Game day interventions

  • Provision of dressing room fans if air conditioning not available.
  • Provision of side line shade if game played during the day when radiant heat (direct sunlight) is a contributing factor.
  • Strategic positioning of towels immersed in ICE water around the ground – behind goal posts and at junction of each quarter line and side line.
  • 2 minute break at the 20 minute mark of each half. The focus of this break should be threefold, a medical assessment of each athlete for signs of heat stress, cooling of athletes and re-hydration. It is suggested that cooling would be best achieved by immediately removing jersey and shoulder pads, application of ICE water to head ± body. Utilising sideline fans and shade (if game during day) would also be ideal. It should be noted that a 2 minute break has been recommended (as opposed to a 1 minute break) because the focus during this break is primarily medical assessment and cooling.
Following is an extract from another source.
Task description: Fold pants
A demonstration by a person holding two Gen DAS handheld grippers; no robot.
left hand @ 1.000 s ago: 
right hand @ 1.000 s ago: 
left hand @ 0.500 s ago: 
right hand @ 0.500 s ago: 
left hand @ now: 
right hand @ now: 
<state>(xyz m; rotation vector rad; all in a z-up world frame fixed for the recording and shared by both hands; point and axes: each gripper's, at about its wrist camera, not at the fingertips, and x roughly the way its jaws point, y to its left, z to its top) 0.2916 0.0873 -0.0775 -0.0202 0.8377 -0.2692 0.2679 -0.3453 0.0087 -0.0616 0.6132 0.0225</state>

It should be noted that increasing access of water carriers to the field has not been recommended as it is felt that there is adequate breaks in the course of a game to allow water carrier access and player re-hydration.

Training guidelines

The recommendations re education, scheduling and acclimatisation should also apply to training sessions.

Training sessions are more easily manipulated and the following is recommended during periods of significant heat stress (Index > 150):

  1. Plan training at the most appropriate time of the day – check Bureau of Meteorology statistics.
  2. Plan training to allow players to acclimatise – gradually increase exposure times and training volumes and intensity.
  3. Identify players who may have a viral infection or are volume depleted.
  4. Be aware of the early signs of heat stress.
  5. Schedule fluid breaks every 10 – 15 minutes.
  6. Each 40 minute session should be followed by a 15 minute rest period where players are rested, COOLED, re-hydrated and protected from radiant heat (direct sunlight).

In addition the following are also recommended:

  1. training apparel should be light weight, loose fitting and allow evaporation of sweat
  2. adequate quantities of ICE should always be available
  3. drinks should be provided at a temperature which are known to assist with rapid absorption - less than 15 degrees Celsius (ICE fluids)
  4. shade should be utilised during any break in training

Crisis management

Each training and playing venue should have in place a crises management plan. This plan should reflect that prompt recognition and immediate total body cooling will resolve or mitigate the problems of hyperthermia.

Heat Stress Index in relation to air temperature at various relative humidities (RH%)


These Heat Guidelines are intended to minimize the risk of the onset of heat illness and provide a framework for each team and venue to operate safely during periods of climatic extreme.